Honours Project code repository for exploring Auslan features in the context of Machine Learning.
Folders and configuration was setup with a simple config file that is loaded when scripts are run. For example:
{
"trainLabels": "train_labels_20classes.csv",
"valLabels": "val_labels_20classes.csv",
"testLabels": "test_labels_20classes.csv",
"depthFolder": "frames_depth_20",
"rgbFolder": "frames_rgb_20",
"landmarkFolder": "frames_landmarks_2_20",
"opticalFolder": "frames_optical_20",
"opticalRLOFFolder": "frames_optical_rlof_20",
"fineTune": false,
"batchSize": 8,
"inputDim": 224,
"numLstm": 1,
"lstm": 512,
"dense": 512,
"dropout": 0.4,
"numClasses": 20,
"maxEpochs": 100,
"patience": 10
}
Where data is setup like:
// e.g., "path/to/data/rgb"
{dataRoot/dataType}/
├─ train/
│ ├─ word1/
│ │ ├─ sample_001.jpg
│ │ ├─ sample_00n.jpg
│ │ ├─ sample2_001.jpg
│ │ ├─ ...other_sequence_samples
│ ├─ word2/
│ ├─ ...other_words/
train_labels.csv
In data/autsl_frames.py
, script converts AUTSL dataset [1] from mp4 videos to jpg frames
for each signer and sample, stored under class label folders.
Run script:
python autsl_frames.py
-i "path/to/autsl_videos"
-o "path/to/autsl/frames"
[-d dataset partition, optional "train" or "val" or "test", default "train"]
[-f optional fps setting, default="30"]
e.g., python autsl_frames.py -i "path/to/autsl" -o "path/to/autsl/frames" -d "test" -f "15"
Note that autsl should have file structure:
autsl/
├─ train/
│ ├─ ...videos.mp4
│ ├─ ...videos.mp4
│ ├─ ...videos.mp4
├─ val/
├─ test/
SignList_ClassId_TR_EN.csv
test_labels.csv
test_labels_en.csv
train_labels.csv
train_labels_en.csv
validation_labels.csv
val_labels_en.csv
Where *_labels_en.csv
are generated csvs of *_labels.csv
but with an EN column
for english class names.
Files provided in resources
folder, and was created by me for convenience.
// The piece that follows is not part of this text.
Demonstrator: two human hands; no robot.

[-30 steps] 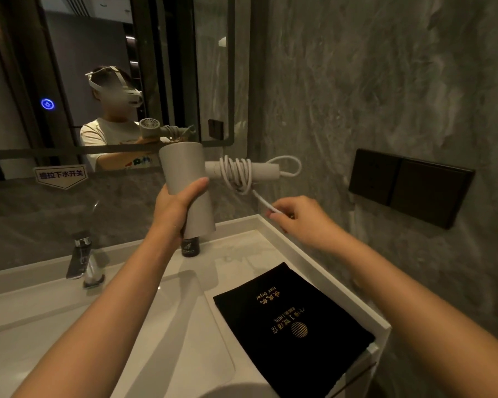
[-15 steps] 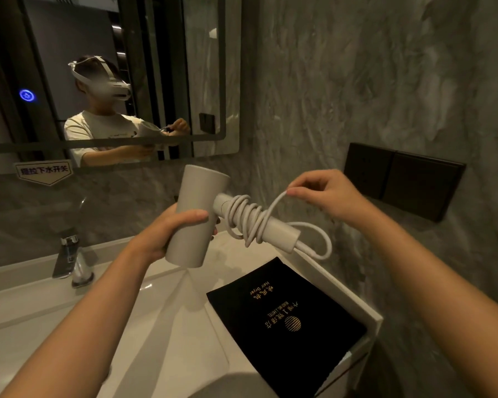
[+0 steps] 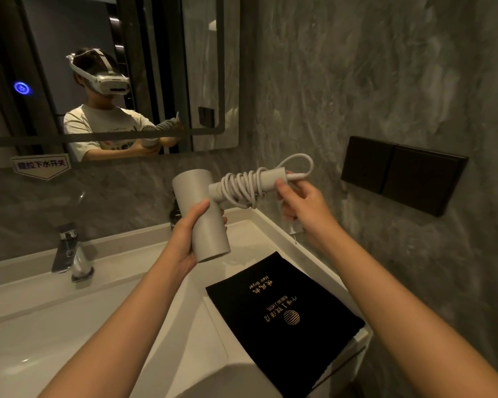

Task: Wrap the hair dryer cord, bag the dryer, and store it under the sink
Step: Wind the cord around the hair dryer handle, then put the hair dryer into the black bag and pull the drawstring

Ensure these live in the autsl
dataset folder. Similar can be created for other languages.
To do so make use of SignList_ClassId_TR_EN.csv
which comes with AUTSL dataset.
Output Structure
frames/
├─ rgb/
│ ├─ test/
│ │ ├─ word1/
│ │ │ ├─ signer1_sample1_001.jpg
│ │ │ ├─ signer1_sample1_002.jpg
│ │ │ ├─ ...
│ │ │ ├─ signerX_sampleY_nnn.jpg
│ │ ├─ word2/
│ │ │ ├─ signerX_sampleY_nnn.jpg
│ │ │ ├─ ...
│ │ ├─ ...more_words/
You can then load these images with class labels as folder names.
Due to the number of images, will need to batch load and also deal with sequences. Sequences will be linked to each signer and sample as per video name. With class labels/words as per class label english words in csvs provided by AUTSL dataset.
ELAR Auslan dataset was pre-processed into frames with the following tool that I created: Elan Vid Slicer
A custom sequence batch generator was created to properly batch large amounts of sequence
based image data. See data/img_seq_generator.py
for further details. This requires a csv
that maps labels to video sample ids. AUTSL label map csvs can be found in resources/
[1] Sincan, O. M., Keles, H. Y. “AUTSL: A Large Scale Multi-modal Turkish Sign Language Dataset and Baseline Methods”. IEEE Access, vol. 8, pp. 181340-181355, 2020.